What is required:
The output must match the entries below exactly.

╭─ Dataset records

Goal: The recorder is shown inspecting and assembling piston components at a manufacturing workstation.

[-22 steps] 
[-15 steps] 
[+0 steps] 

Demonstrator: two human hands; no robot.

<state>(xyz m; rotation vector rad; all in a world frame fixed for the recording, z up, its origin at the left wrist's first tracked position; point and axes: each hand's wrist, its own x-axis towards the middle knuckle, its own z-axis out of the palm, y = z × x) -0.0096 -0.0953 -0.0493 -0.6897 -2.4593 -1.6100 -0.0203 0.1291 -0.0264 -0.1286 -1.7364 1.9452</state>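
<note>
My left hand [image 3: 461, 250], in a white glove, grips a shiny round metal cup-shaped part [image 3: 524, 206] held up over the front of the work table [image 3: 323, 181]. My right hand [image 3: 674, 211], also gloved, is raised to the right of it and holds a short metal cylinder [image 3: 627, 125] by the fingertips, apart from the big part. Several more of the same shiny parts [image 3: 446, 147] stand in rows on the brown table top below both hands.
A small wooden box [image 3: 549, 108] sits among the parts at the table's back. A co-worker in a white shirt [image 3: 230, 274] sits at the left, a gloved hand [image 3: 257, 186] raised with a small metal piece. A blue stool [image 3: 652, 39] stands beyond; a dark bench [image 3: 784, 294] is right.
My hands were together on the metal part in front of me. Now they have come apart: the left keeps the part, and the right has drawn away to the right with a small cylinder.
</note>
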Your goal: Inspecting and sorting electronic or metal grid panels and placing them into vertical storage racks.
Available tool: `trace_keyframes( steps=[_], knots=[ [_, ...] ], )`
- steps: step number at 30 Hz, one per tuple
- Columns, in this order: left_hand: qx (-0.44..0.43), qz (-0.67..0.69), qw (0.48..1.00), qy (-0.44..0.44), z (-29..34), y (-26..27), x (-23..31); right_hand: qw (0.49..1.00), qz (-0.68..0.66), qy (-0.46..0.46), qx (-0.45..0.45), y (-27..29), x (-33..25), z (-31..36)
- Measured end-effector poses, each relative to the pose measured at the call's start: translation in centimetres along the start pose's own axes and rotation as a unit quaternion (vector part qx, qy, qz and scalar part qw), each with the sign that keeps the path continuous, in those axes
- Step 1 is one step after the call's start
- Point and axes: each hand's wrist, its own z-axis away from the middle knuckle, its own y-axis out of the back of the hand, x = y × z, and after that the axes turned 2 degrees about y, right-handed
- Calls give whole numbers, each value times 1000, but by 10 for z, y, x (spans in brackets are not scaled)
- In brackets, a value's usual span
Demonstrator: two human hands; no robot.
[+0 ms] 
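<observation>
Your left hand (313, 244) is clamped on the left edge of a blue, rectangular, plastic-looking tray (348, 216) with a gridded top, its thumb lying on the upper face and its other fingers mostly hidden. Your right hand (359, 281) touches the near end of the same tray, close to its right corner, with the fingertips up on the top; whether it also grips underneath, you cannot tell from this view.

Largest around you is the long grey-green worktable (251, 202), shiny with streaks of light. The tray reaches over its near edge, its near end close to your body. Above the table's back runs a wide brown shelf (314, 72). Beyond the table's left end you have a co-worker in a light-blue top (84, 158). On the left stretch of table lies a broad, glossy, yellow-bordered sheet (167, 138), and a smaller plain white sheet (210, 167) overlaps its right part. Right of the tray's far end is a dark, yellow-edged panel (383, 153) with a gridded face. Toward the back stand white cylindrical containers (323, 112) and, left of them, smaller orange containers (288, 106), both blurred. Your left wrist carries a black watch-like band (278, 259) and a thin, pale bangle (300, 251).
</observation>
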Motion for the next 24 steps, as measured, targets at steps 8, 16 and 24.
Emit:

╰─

Expected answer:
Goal: The recorder is shown inspecting and assembling piston components at a manufacturing workstation.

[-22 steps] 
[-15 steps] 
[+0 steps] 

Demonstrator: two human hands; no robot.

<state>(xyz m; rotation vector rad; all in a world frame fixed for the recording, z up, its origin at the left wrist's first tracked position; point and axes: each hand's wrist, its own x-axis towards the middle knuckle, its own z-axis out of the palm, y = z × x) -0.0096 -0.0953 -0.0493 -0.6897 -2.4593 -1.6100 -0.0203 0.1291 -0.0264 -0.1286 -1.7364 1.9452</state>
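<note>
My left hand [image 3: 461, 250], in a white glove, grips a shiny round metal cup-shaped part [image 3: 524, 206] held up over the front of the work table [image 3: 323, 181]. My right hand [image 3: 674, 211], also gloved, is raised to the right of it and holds a short metal cylinder [image 3: 627, 125] by the fingertips, apart from the big part. Several more of the same shiny parts [image 3: 446, 147] stand in rows on the brown table top below both hands.
A small wooden box [image 3: 549, 108] sits among the parts at the table's back. A co-worker in a white shirt [image 3: 230, 274] sits at the left, a gloved hand [image 3: 257, 186] raised with a small metal piece. A blue stool [image 3: 652, 39] stands beyond; a dark bench [image 3: 784, 294] is right.
My hands were together on the metal part in front of me. Now they have come apart: the left keeps the part, and the right has drawn away to the right with a small cylinder.
</note>
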Your goal: Inspecting and sorting electronic or metal grid panels and placing them into vertical storage racks.
Available tool: `trace_keyframes( steps=[_], knots=[ [_, ...] ], )`
- steps: step number at 30 Hz, one per tuple
- Columns, in this order: left_hand: qx (-0.44..0.43), qz (-0.67..0.69), qw (0.48..1.00), qy (-0.44..0.44), z (-29..34), y (-26..27), x (-23..31); right_hand: qw (0.49..1.00), qz (-0.68..0.66), qy (-0.46..0.46), qx (-0.45..0.45), y (-27..29), x (-33..25), z (-31..36)
- Measured end-effector poses, each relative to the pose measured at the call's start: translation in centimetres along the start pose's own axes and rotation as a unit quaternion (vector part qx, qy, qz and scalar part qw), each with the sign that keeps the path continuous, in those axes
- Step 1 is one step after the call's start
- Point and axes: each hand's wrist, its own z-axis away from the middle knuckle, its own y-axis out of the back of the hand, x = y × z, and after that the axes turned 2 degrees about y, right-handed
- Calls give whole numbers, each value times 1000, but by 10 for z, y, x (spans in brackets are not scaled)
- In brackets, a value's usual span
Demonstrator: two human hands; no robot.
[+0 ms] 
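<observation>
Your left hand (313, 244) is clamped on the left edge of a blue, rectangular, plastic-looking tray (348, 216) with a gridded top, its thumb lying on the upper face and its other fingers mostly hidden. Your right hand (359, 281) touches the near end of the same tray, close to its right corner, with the fingertips up on the top; whether it also grips underneath, you cannot tell from this view.

Largest around you is the long grey-green worktable (251, 202), shiny with streaks of light. The tray reaches over its near edge, its near end close to your body. Above the table's back runs a wide brown shelf (314, 72). Beyond the table's left end you have a co-worker in a light-blue top (84, 158). On the left stretch of table lies a broad, glossy, yellow-bordered sheet (167, 138), and a smaller plain white sheet (210, 167) overlaps its right part. Right of the tray's far end is a dark, yellow-edged panel (383, 153) with a gridded face. Toward the back stand white cylindrical containers (323, 112) and, left of them, smaller orange containers (288, 106), both blurred. Your left wrist carries a black watch-like band (278, 259) and a thin, pale bangle (300, 251).
</observation>
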Motion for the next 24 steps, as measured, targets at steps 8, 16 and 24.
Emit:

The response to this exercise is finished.